I’m not bothering with character names because everyone’s playing a type: It’s another way in which Gunn and Snyder turn a traditional weakness of the genre into a strength. The characters are deliberately two-dimensional so we can invest in them more quickly, and be shocked as well as touched when they reveal something deeper … like the gentle rather than remorseful spin Weber puts on his line reading of “Being a dad”, for instance, or Frewer’s resignation in his last scene. (And given the direction Snyder’s career took afterward, the dignity he allows that character is probably also straight from Gunn’s script.)

Every single one of these people is in shock for the first hour of the picture, and given the speed at which a fast-zombie narrative has to progress, the story plays out over a matter of days rather than the months that passed Romero’s film.
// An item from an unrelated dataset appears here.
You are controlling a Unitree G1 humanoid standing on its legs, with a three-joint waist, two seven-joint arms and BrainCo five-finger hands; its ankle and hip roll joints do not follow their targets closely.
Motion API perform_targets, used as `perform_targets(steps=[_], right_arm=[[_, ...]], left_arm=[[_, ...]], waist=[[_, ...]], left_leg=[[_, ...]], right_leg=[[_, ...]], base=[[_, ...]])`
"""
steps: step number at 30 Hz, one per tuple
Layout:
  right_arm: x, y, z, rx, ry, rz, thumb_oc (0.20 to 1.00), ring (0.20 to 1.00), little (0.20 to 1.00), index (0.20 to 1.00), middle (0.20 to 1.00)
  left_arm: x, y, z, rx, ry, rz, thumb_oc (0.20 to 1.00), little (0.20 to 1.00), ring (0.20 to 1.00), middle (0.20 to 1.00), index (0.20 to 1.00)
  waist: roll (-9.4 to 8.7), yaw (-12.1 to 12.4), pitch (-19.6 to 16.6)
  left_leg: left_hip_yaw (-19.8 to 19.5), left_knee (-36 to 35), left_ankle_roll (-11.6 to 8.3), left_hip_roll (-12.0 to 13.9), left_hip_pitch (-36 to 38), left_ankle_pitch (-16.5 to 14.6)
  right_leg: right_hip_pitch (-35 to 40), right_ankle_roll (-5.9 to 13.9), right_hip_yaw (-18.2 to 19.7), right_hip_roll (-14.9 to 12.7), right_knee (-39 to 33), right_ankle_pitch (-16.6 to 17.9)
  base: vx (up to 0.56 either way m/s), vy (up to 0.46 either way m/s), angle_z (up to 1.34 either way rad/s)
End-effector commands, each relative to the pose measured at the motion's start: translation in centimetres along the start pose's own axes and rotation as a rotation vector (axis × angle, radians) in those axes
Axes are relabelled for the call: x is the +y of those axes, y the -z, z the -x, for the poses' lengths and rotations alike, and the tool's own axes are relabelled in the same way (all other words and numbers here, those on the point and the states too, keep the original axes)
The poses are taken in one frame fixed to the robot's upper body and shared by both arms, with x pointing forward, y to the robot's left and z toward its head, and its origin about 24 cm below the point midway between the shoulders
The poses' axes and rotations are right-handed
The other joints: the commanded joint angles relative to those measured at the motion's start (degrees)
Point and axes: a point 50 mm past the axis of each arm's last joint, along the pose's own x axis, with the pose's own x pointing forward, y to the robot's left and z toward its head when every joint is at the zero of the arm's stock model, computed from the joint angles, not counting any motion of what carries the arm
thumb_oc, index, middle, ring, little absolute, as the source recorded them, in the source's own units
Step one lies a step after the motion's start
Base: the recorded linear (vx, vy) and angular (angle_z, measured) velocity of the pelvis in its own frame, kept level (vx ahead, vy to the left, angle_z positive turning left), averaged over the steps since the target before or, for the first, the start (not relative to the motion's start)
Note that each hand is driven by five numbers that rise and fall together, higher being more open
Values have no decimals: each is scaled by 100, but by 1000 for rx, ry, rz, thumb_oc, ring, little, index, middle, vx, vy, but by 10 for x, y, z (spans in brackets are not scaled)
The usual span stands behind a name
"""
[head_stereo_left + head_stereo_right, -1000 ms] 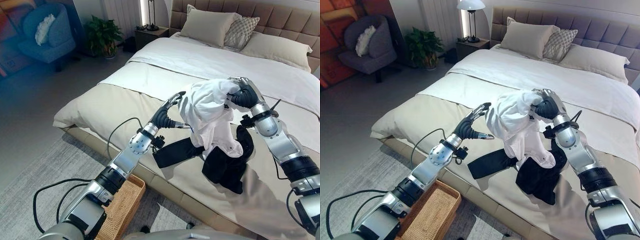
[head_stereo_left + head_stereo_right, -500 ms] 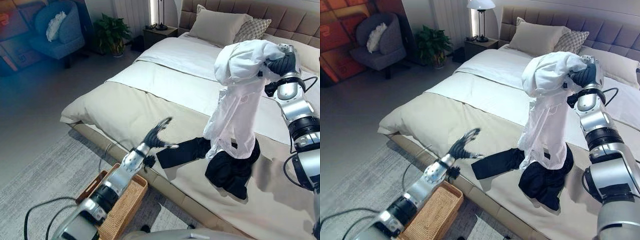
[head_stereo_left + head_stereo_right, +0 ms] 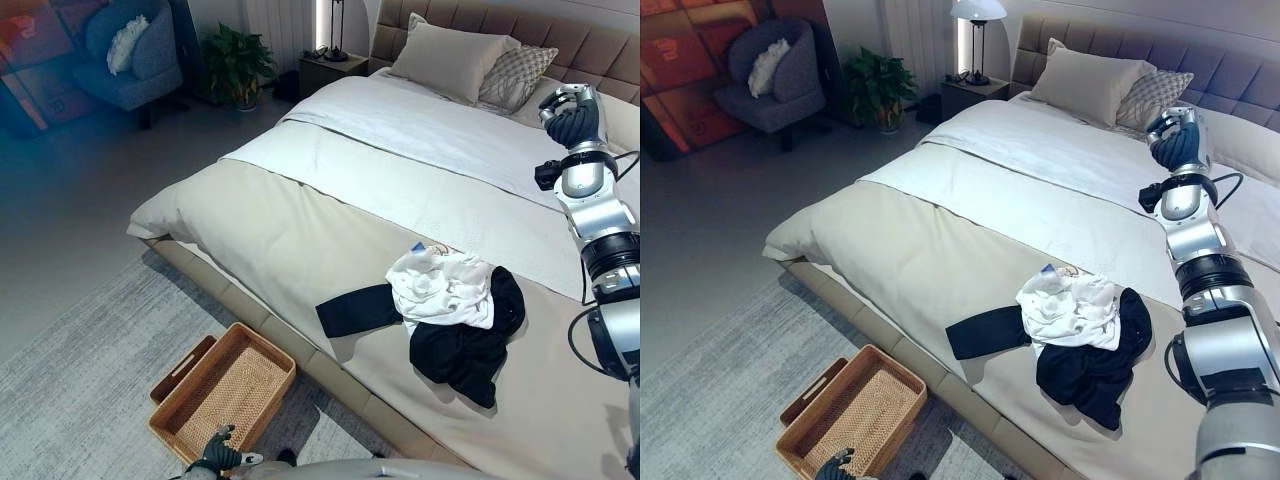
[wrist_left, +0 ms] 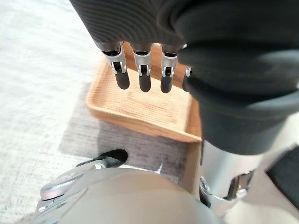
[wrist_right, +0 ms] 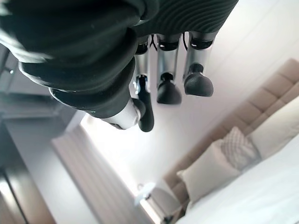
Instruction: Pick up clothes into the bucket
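A crumpled white shirt (image 3: 441, 288) lies on the bed (image 3: 280, 215), on top of a black garment (image 3: 462, 347) whose dark sleeve (image 3: 357, 309) reaches toward the bed's edge. My right hand (image 3: 568, 104) is raised high above the far side of the bed, well away from the clothes; in the right wrist view its fingers (image 5: 167, 74) hang loosely bent and hold nothing. The woven basket (image 3: 222, 392) stands on the rug beside the bed. My left hand (image 3: 216, 459) hovers low by the basket's near corner, with straight fingers (image 4: 142, 70) pointing over the basket (image 4: 140, 109) and nothing in it.
A grey rug (image 3: 80, 370) covers the floor under the basket. Pillows (image 3: 452, 60) rest against the padded headboard. A nightstand with a lamp (image 3: 975, 85), a potted plant (image 3: 236, 65) and a blue armchair (image 3: 130, 55) stand at the far left.
The white shirt left my right hand and dropped onto the black garment. My right hand stayed up high. My left arm swung down from the bed's edge to the basket.
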Motion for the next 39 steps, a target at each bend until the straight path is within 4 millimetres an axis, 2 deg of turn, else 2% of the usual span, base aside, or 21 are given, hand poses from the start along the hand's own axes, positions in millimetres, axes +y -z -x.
perform_targets(steps=[1, 6, 10, 11, 12, 13, 14, 16, 19, 20, 26, 27, 28, 30, 36, 39], right_arm=[[-18, -12, -8, -68, 26, 42, 200, 200, 200, 200, 200], [-16, -7, -6, -60, 8, 65, 200, 200, 200, 200, 200], [-14, -3, -4, -54, -1, 75, 200, 200, 200, 200, 200], [-10, -3, -1, -63, -11, 76, 200, 200, 200, 200, 200], [-10, -3, -1, -63, -11, 76, 200, 200, 200, 200, 200], [-7, -1, 0, -62, -20, 78, 696, 696, 696, 696, 696], [-2, 1, 2, -58, -36, 90, 1000, 1000, 1000, 1000, 1000], [14, 7, 9, -52, -102, 137, 1000, 1000, 1000, 1000, 1000], [22, 11, 12, -39, -129, 164, 1000, 1000, 1000, 1000, 1000], [30, 19, 16, -9, -155, 191, 1000, 1000, 1000, 1000, 1000], [40, 41, 25, 87, -147, 239, 1000, 1000, 1000, 1000, 1000], [37, 52, 27, 136, -126, 272, 1000, 1000, 1000, 1000, 1000], [37, 52, 27, 136, -125, 272, 1000, 1000, 1000, 1000, 1000], [31, 57, 26, 163, -84, 311, 1000, 1000, 1000, 1000, 1000], [14, 69, 24, 252, -21, 294, 1000, 1000, 1000, 1000, 1000], [1, 73, 21, 284, 17, 331, 1000, 1000, 1000, 1000, 1000]], left_arm=[[-3, -9, -3, -13, 1, -15, 1000, 1000, 1000, 1000, 1000], [-4, -16, -4, -36, -7, 14, 1000, 1000, 1000, 1000, 1000], [-4, -32, -6, -99, -8, 3, 1000, 1000, 1000, 1000, 1000], [-4, -42, -7, -143, -7, -7, 1000, 1000, 1000, 1000, 1000], [-4, -42, -7, -143, -7, -7, 1000, 1000, 1000, 1000, 1000], [-5, -46, -7, -162, -2, -12, 1000, 1000, 1000, 1000, 1000], [-6, -51, -7, -181, 3, -22, 1000, 1000, 1000, 1000, 1000], [-7, -69, -7, -252, 12, -37, 1000, 1000, 1000, 1000, 1000], [-5, -78, -7, -285, 10, -52, 1000, 1000, 1000, 1000, 1000], [-5, -88, -7, -318, 9, -70, 1000, 1000, 1000, 1000, 1000], [-4, -97, -8, -345, -5, -79, 1000, 1000, 1000, 1000, 1000], [-6, -98, -8, -348, -7, -86, 1000, 1000, 1000, 1000, 1000], [-6, -98, -8, -348, -7, -85, 1000, 1000, 1000, 1000, 1000], [-7, -97, -8, -344, -22, -78, 1000, 1000, 1000, 1000, 1000], [-14, -106, -7, -367, -25, -72, 1000, 1000, 1000, 1000, 1000], [-18, -120, -6, -418, -19, -99, 1000, 1000, 1000, 1000, 1000]], waist=[[-274, 174, -220], [-286, 183, -205], [-289, 188, -155], [-287, 178, -117], [-288, 178, -117], [-284, 178, -97], [-281, 183, -69], [-249, 185, 92], [-215, 185, 221], [-174, 199, 388], [8, 244, 700], [118, 282, 878], [120, 277, 872], [289, 310, 1106], [504, 378, 1468], [583, 434, 1713]], left_leg=[[7, 645, -54, -101, -291, -501], [-11, 633, -52, -119, -282, -497], [-32, 637, -55, -122, -304, -484], [-43, 639, -51, -127, -322, -479], [-43, 639, -51, -127, -322, -479], [-52, 646, -49, -130, -334, -477], [-58, 652, -47, -133, -355, -473], [-68, 684, -36, -149, -480, -442], [-98, 712, -28, -179, -630, -401], [-153, 727, -25, -211, -803, -333], [-311, 830, -4, -306, -1267, -211], [-375, 905, 6, -359, -1413, -196], [-378, 915, 6, -361, -1428, -199], [-421, 1144, 27, -430, -1672, -220], [-564, 1534, 76, -580, -2056, -301], [-655, 1700, 76, -621, -2324, -297]], right_leg=[[-400, 108, -31, -91, 724, -161], [-390, 99, -47, -92, 724, -163], [-404, 101, -64, -99, 735, -165], [-421, 102, -74, -107, 741, -160], [-421, 102, -74, -107, 741, -160], [-434, 100, -77, -111, 746, -156], [-448, 103, -73, -113, 750, -152], [-600, 110, -59, -124, 829, -132], [-789, 101, -53, -135, 936, -130], [-958, 89, -74, -142, 1009, -119], [-1419, 71, -137, -220, 1247, -105], [-1562, 55, -152, -265, 1373, -128], [-1576, 55, -154, -267, 1384, -133], [-1833, 17, -117, -339, 1648, -201], [-2194, -16, -184, -528, 2211, -381], [-2458, -8, -262, -667, 2590, -477]], base=[[0, 0, 0], [0, 0, 0], [-9, 1, 1], [-28, 3, 4], [-27, 0, 5], [-18, -5, 4], [-40, -3, 5], [-108, 9, 2], [-123, 7, 2], [-97, -2, 6], [-75, 11, 11], [-20, 36, 29], [-37, 49, 12], [-13, 69, 19], [-21, 46, 18], [-64, 12, 22]])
The pacing makes it fun – as do all the graphic kills, I suppose – but there’s a shuddering, squirmy dread underneath everything; this particular undead uprising feels weirdly credible, somehow. Maybe this is the way the world ends.

As with Criterion’s Night, Shout!’s 4K Dawn simply adds a new platter to the existing Blu-ray special edition, which sounds a little less exciting than it actually is. The new master looks fantastic, doing justice to Matthew F. Leonetti’s grainy, grimy cinematography while also treating it like film instead of a date file; where the previous Shout! Blu-ray set sourced its master from a digital intermediate of the unrated cut, this edition goes back to the original camera negative of the theatrical cut for its 4K scan, splicing in elements from the 2K unrated edition where needed. I honestly didn’t notice the joins.

That new scan is also offered on the Blu-ray of the unrated version, which is otherwise identical to the 2017 disc in its special features, all drawn from earlier Universal releases: Audio commentary from Snyder and producer Eric Newman (which also appears on the 4K disc, the only special feature there), a whole mess of EPK-level featurettes that are retrospectively fascinating because, again, that’s future Oscar nominee Sarah Polley running around the set of a goddamn zombie movie – along with storyboards and the “Andy’s Lost Tape” bonus thing.

Shout!’s own extras, which as usual dig a little deeper, appear on the set’s third disc, which also offers the theatrical cut: Retrospective interviews with Weber, Burrell, Gunn and makeup artists David Anderson and Heather Langenkamp Anderson. (Yes, that’s Nancy from A Nightmare on Elm Street. She’s moved on.) There’s also a trailer, a still gallery and a cache of deleted scenes with commentary by Snyder and Newman.

Really, though? You’d be buying this for the movie. And it’s never looked better, or felt more timely; in contrast to shows like The Walking Dead or The Last of Us, which exist to debate whether it’s possible to survive the end of the world with one’s humanity intact, here’s an apocalypse that shows us how it’d probably go down: Very badly, in blood and fire.

… wow, now that I think about it they really should have waited to put this out until the weather got nicer.